Arachnoid cysts (ACs) are benign, congenital, fluid-filled collection between two layers of the arachnoid membrane accounting for about 1% of all the intracranial space occupying lesions. These lesions are usually asymptomatic and detected incidentally by magnetic resonance imaging (MRI) or computed tomography scan imaging (CT). However, these lesions can present as spontaneous chronic subdural hematoma (CSDH) causing neurological deficits that require neurosurgical intervention.

CASE DESCRIPTION

We report a case of CSDH associated with AC in a 14-year-old Kuwaiti boy who presented with a 2 weeks history of headache, which was worsening over the time. Brain CT scan demonstrated a left frontotemporal large CSDH in contact with an underlying temporal AC that appeared isodense to the CSF. The patient underwent an emergency surgery to evacuate the CSDH through a burr hole, while the AC was left intact. During the postoperative period, the patient showed good recovery in terms of neurological symptoms. Follow-up MRI showed stable size of the AC with no recurrence of the CSDH.

CONCLUSION

Literature's review was done to determine the best surgical approach in treating spontaneous CSDH associated with AC. Burr hole evacuation of CSDH with irrigation only, leaving the AC intact, is a successful surgical approach for treatment and was associated with good outcome.

摘要

背景

蛛网膜囊肿(ACs)是良性的先天性病变,为蛛网膜两层之间充满液体的结构,约占所有颅内占位性病变的1%。
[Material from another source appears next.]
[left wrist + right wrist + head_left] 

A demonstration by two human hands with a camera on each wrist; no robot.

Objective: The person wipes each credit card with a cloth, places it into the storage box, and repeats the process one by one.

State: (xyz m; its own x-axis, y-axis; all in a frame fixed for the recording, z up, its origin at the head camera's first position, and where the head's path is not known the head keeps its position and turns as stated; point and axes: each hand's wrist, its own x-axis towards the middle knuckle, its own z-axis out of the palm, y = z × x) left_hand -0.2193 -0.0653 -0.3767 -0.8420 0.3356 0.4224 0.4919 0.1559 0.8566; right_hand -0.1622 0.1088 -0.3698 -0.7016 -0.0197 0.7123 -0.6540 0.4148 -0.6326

这些病变通常无症状,多在磁共振成像(MRI)或计算机断层扫描成像(CT)检查时偶然发现。然而,这些病变可表现为自发性慢性硬膜下血肿(CSDH),导致神经功能缺损,需要神经外科干预。

病例描述

我们报告一例14岁科威特男孩,其CSDH与AC相关。该男孩有2周头痛病史,且症状逐渐加重。脑部CT扫描显示左额颞部有一大的CSDH,与下方颞部的AC相邻,AC在脑脊液中呈等密度。患者接受了紧急手术,通过钻孔引流CSDH,而AC未处理。术后,患者神经症状恢复良好。随访MRI显示AC大小稳定,CSDH无复发。

结论

通过文献回顾确定治疗与AC相关的自发性CSDH的最佳手术方法。仅通过钻孔冲洗引流CSDH,保留AC完整,是一种成功的手术治疗方法,且预后良好。